22

I'm trying to develop a better understanding of the amount of memory that is allocated on the heap in c++. I've written a small test program which basically does nothing else than fill a number of 2D vectors. I'm running this on a linux 64bit VM and use valgrind's massif tool in order to profile the memory.

The environment I'm running this test on: Linux VM running in VirtualBox on Win10. VM configuration: Base memory: 5248MB, 4CPU's, cap At 100%, disk-type VDI (dynamically alocated storage).

c++ memory profiling test program:

/**
 * g++ -std=c++11 test.cpp -o test.o
 */

#include <string>
#include <vector>
#include <iostream>

using namespace std;

int main(int argc, char **arg) {
    int n = stoi(arg[1]);
    vector<vector<int> > matrix1(n);
    vector<vector<int> > matrix2(n);
    vector<vector<int> > matrix3(n);
    vector<vector<int> > matrix4(n);
    vector<vector<int> > matrix5(n);
    vector<vector<int> > matrix6(n);
    vector<vector<int> > matrix7(n);
    vector<vector<int> > matrix8(n);

    for (int i=0; i<n; ++i) {
        for (int j=0; j<n; ++j) {
            matrix1[i].push_back(j);
        }
    }

    for (int i=0; i<n; ++i) {
        for (int j=0; j<n; ++j) {
            matrix2[i].push_back(j);
        }
    }

    for (int i=0; i<n; ++i) {
        for (int j=0; j<n; ++j) {
            matrix3[i].push_back(j);
        }
    }

    for (int i=0; i<n; ++i) {
        for (int j=0; j<n; ++j) {
            matrix4[i].push_back(j);
        }
    }

    for (int i=0; i<n; ++i) {
        for (int j=0; j<n; ++j) {
            matrix5[i].push_back(j);
        }
    }

    for (int i=0; i<n; ++i) {
        for (int j=0; j<n; ++j) {
            matrix6[i].push_back(j);
        }
    }

    for (int i=0; i<n; ++i) {
        for (int j=0; j<n; ++j) {
            matrix7[i].push_back(j);
        }
    }

    for (int i=0; i<n; ++i) {
        for (int j=0; j<n; ++j) {
            matrix8[i].push_back(j);
        }
    }
}

I run the following bash script in order to extract memory profiles at different values of n (test.o is the program above, compiled with g++ -std=c++11, g++ is version 5.3.0)
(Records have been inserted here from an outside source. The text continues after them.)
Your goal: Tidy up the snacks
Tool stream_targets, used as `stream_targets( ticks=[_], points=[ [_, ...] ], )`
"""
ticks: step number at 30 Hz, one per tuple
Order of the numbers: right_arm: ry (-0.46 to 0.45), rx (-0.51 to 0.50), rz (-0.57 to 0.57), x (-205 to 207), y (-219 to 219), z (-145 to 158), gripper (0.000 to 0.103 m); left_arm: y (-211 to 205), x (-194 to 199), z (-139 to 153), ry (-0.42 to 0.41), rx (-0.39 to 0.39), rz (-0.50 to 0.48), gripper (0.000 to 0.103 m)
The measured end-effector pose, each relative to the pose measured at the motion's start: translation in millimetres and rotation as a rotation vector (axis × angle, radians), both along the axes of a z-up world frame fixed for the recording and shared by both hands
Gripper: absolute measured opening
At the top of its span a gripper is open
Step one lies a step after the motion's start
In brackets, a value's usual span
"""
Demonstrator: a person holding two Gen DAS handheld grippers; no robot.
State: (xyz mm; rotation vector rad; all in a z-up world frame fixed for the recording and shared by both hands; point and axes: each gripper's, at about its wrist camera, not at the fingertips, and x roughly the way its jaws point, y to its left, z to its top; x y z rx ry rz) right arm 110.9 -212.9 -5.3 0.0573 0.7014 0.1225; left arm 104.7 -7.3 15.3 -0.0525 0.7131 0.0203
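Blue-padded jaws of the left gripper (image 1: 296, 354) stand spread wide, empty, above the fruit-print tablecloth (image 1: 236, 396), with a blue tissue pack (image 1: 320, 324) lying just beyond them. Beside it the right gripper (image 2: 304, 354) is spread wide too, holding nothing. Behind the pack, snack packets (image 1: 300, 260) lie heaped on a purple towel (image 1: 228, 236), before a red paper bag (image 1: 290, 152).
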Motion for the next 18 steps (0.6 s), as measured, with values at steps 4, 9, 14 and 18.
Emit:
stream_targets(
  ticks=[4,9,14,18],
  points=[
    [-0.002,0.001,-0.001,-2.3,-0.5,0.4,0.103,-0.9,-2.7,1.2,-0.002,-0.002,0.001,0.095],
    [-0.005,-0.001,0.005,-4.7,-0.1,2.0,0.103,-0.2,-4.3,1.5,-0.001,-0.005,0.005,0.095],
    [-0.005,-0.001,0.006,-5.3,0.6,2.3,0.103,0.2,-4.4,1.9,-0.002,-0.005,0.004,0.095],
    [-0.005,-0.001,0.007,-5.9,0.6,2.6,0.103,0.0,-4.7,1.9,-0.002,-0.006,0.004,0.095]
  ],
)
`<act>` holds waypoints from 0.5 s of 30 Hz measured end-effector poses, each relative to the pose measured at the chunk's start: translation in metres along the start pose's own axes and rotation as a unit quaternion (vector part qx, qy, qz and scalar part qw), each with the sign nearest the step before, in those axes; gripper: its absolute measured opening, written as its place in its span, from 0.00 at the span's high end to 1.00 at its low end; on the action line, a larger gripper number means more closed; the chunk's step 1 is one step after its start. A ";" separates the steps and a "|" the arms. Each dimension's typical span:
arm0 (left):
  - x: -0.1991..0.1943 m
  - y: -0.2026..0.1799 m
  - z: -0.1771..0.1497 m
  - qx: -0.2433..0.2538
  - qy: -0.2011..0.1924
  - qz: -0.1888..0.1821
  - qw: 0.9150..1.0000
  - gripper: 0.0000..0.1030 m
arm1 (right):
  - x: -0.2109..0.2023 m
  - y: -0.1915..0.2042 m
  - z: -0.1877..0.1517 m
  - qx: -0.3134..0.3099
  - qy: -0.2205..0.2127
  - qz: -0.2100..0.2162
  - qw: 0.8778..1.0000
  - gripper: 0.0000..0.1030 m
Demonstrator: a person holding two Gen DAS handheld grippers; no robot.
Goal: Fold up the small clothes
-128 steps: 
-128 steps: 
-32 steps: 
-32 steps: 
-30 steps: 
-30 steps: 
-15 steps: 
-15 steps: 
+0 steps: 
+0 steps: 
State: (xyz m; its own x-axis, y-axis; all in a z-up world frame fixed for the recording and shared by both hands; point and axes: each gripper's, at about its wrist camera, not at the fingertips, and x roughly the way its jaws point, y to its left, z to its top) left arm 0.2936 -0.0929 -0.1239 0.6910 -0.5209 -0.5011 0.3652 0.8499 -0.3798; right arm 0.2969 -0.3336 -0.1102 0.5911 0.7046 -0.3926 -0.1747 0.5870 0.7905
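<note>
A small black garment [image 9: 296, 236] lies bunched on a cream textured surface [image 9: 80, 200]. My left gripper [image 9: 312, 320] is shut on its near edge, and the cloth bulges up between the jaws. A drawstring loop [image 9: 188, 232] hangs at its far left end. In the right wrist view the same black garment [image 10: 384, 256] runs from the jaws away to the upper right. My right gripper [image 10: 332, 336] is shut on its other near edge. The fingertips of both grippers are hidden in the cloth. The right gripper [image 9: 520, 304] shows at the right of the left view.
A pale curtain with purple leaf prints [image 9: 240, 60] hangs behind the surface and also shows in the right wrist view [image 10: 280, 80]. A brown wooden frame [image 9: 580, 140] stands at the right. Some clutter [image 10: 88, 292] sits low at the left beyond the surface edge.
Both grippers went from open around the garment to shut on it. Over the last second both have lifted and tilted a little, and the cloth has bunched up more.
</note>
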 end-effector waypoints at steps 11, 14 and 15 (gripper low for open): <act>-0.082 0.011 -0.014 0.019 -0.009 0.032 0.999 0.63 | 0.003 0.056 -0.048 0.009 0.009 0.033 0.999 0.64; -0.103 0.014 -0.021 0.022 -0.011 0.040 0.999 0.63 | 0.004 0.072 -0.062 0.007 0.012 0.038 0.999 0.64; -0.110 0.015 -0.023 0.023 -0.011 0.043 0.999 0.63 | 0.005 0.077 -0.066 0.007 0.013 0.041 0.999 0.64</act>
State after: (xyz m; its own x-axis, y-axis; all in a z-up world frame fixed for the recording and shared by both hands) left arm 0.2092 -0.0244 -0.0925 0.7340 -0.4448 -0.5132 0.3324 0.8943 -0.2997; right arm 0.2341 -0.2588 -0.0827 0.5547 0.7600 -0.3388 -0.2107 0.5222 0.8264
valgrind --tool=massif --massif-out-file=massif-n1000.txt ./test.o 250
valgrind --tool=massif --massif-out-file=massif-n1000.txt ./test.o 500
valgrind --tool=massif --massif-out-file=massif-n1000.txt ./test.o 1000
valgrind --tool=massif --massif-out-file=massif-n2000.txt ./test.o 2000
valgrind --tool=massif --massif-out-file=massif-n4000.txt ./test.o 4000
valgrind --tool=massif --massif-out-file=massif-n8000.txt ./test.o 8000
valgrind --tool=massif --massif-out-file=massif-n16000.txt ./test.o 16000
valgrind --tool=massif --massif-out-file=massif-n32000.txt ./test.o 32000

This gives me the following results:

|--------------------------------|
| n     | peak heap memory usage |
|-------|------------------------|
| 250   | 2.1 MiB                |         
| 500   | 7.9 MiB                |
| 1000  | 31.2 MiB               |
| 2000  | 124.8 MiB              |
| 4000  | 496.5 MiB              |
| 8000  | 1.9  GiB               |
| 16000 | 6.2 GiB                |
| 32000 | 6.1 GiB                |
|--------------------------------|

Each matrix will be n^2 in size, I have a total of 8 matrices, hence I expected a memory usage to be around f(n) = 8 * n^2.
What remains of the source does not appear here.